= Orval Hobart Mowrer =

American professor of psychology

Orval Hobart Mowrer (January 23, 1907 - June 20, 1982) was an American psychologist and professor of psychology at the University of Illinois from 1948 to 1975 known for his research on behaviour therapy. Mowrer practiced psychotherapy in Champaign-Urbana and at Galesburg State Research Hospital. In 1954 Mowrer held the position of president of the American Psychological Association. Mowrer founded Integrity Groups (therapeutic community groups based on principles of honesty, responsibility, and emotional involvement) and was instrumental in establishing GROW groups in the United States. A Review of General Psychology survey, published in 2002, ranked Mowrer as the 98th most cited psychologist of the 20th century.

==Early life and education==
Mowrer spent his early years on the family farm near Unionville, Missouri. His father retired from farming and moved the family to town when Hobart reached school age. The death of the elder Mowrer when Hobart was 13 changed his life radically. A year later he suffered the first in a series of major depressions which would recur throughout his life. Nevertheless, he did well in high school and entered the University of Missouri in 1925. Having decided on psychology as a career, he became laboratory assistant to the university's first and only psychology professor, Max Friedrich Meyer. Meyer had earned a PhD in physics before emigrating from Germany in the 1890s and was a rigorous behaviorist. Although Mowrer's initial hope was that psychology would help him to understand himself and his own problems, he readily adapted to Meyer's behavioral approach. Mowrer began his college years as a conservative Christian, but lost his faith as he adopted progressive and scientific views prevalent in academia.
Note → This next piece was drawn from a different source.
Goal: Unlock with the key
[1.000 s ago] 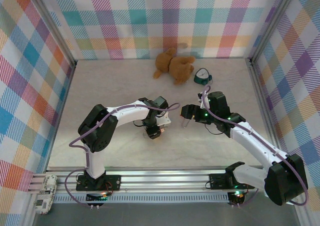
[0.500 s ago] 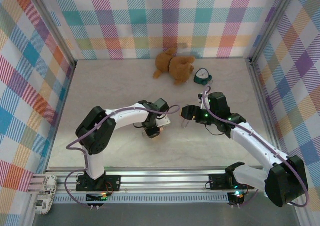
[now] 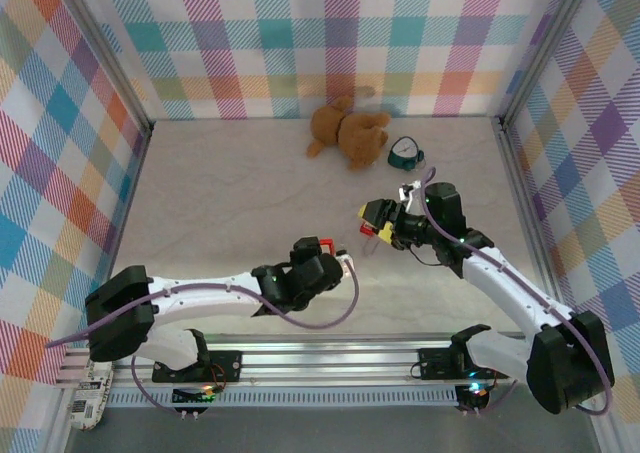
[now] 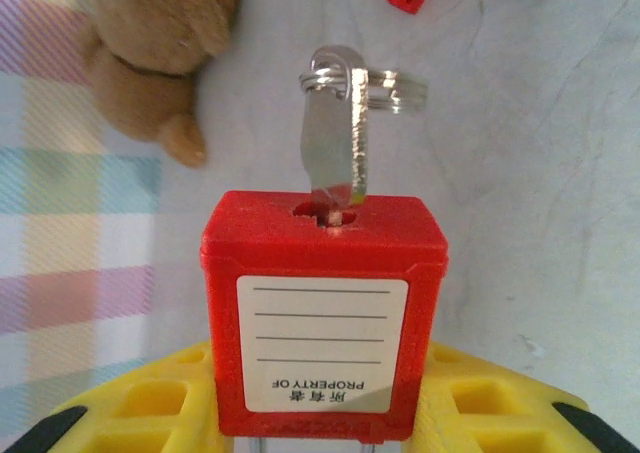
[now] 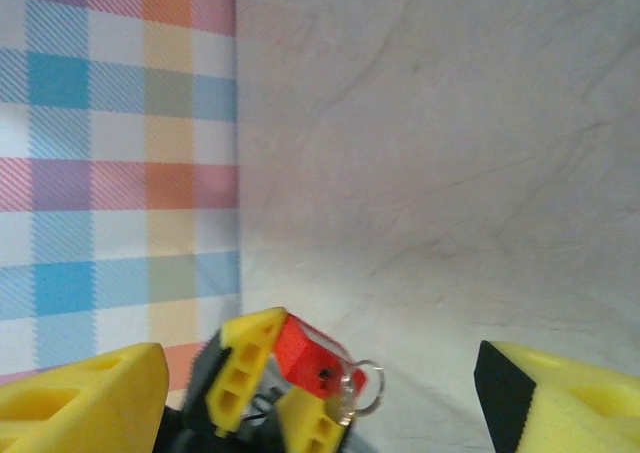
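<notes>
Now | left tool (image 3: 320, 258) grips padlock (image 4: 325, 313) labelled "PROPERTY OF", key (image 4: 335, 143) inserted | right tool (image 3: 376, 223) gaping, empty

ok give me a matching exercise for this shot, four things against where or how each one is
Things:
1. key
2. red padlock
3. teddy bear
4. right gripper

Place or state:
a. lying near the back wall
b. open, nothing between its fingers
c. stuck in the padlock's keyhole
d. clamped in the left gripper

Pairs: 1-c, 2-d, 3-a, 4-b
</notes>
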`<state>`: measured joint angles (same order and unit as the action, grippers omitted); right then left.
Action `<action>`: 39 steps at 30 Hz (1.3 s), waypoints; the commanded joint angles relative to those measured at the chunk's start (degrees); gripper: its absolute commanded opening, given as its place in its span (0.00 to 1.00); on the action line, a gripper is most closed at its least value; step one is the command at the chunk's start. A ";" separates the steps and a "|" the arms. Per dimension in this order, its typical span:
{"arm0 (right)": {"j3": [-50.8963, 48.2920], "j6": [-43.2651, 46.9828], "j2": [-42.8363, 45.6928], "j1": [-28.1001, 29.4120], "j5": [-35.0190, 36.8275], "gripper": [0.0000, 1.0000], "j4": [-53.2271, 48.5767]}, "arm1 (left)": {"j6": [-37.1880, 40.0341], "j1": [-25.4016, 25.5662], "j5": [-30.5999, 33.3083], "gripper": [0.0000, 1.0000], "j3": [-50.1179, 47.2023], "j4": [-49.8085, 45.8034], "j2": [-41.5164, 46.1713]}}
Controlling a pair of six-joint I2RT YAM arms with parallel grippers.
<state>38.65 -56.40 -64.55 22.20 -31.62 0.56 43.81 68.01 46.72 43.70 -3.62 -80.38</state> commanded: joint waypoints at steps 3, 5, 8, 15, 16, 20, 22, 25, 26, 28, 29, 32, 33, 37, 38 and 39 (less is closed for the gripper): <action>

In his senior year, as a project for a sociology course, Mowrer composed a questionnaire to investigate sexual attitudes among students. It was distributed anonymously and the responses were to be returned anonymously. The questionnaire was accompanied by a letter from a non-existent "Bureau of Personnel Research" which began:

Dear University Student:

During the last several decades it has become increasingly apparent that there is something seriously wrong with the traditional system of marriage in this country. But, unfortunately, the whole matter has been so inextricably bound up with religious dogmas, moral sentiments, and all manner of prudish conventionalities as to make it exceedingly difficult to ascertain with any degree of accuracy the precise reasons for this situation.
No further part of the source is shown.